▸ **Aim of the exercise**
Return each line of the listing that has the word "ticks" in it.

▸ **Source data**
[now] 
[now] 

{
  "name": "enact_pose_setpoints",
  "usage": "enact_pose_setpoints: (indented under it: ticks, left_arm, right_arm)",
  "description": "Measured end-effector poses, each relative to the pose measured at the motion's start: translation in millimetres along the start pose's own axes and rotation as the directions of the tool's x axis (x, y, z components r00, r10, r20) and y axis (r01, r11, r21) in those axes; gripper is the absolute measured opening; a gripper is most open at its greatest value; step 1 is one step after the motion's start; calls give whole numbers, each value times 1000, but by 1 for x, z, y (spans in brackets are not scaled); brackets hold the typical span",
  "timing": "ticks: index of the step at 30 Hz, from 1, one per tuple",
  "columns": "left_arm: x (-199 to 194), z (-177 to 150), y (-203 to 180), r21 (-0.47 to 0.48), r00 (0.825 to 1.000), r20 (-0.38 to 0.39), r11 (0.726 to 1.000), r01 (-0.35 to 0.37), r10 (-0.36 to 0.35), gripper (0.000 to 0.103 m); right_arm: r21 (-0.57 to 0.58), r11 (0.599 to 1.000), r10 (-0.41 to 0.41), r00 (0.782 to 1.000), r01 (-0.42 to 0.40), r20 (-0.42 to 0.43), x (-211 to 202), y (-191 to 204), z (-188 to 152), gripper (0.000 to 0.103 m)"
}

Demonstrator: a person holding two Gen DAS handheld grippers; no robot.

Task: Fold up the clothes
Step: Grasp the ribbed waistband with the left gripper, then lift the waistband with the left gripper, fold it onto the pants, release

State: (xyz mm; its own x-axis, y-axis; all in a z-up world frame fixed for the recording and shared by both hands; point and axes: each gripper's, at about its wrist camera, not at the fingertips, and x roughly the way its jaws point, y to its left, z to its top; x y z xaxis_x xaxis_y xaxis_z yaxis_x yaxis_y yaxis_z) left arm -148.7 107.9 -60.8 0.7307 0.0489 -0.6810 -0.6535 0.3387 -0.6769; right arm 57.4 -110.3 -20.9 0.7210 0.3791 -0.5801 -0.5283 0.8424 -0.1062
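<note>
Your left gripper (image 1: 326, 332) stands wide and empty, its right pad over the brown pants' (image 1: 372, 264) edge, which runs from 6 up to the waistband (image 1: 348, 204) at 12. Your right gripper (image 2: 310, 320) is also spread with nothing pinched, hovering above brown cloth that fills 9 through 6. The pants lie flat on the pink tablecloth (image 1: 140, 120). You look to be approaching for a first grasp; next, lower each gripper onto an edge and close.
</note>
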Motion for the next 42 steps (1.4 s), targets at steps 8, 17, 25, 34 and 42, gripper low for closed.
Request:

▸ **Solution to the exercise**
  "usage": "enact_pose_setpoints: (indented under it: ticks, left_arm, right_arm)",
  "timing": "ticks: index of the step at 30 Hz, from 1, one per tuple",

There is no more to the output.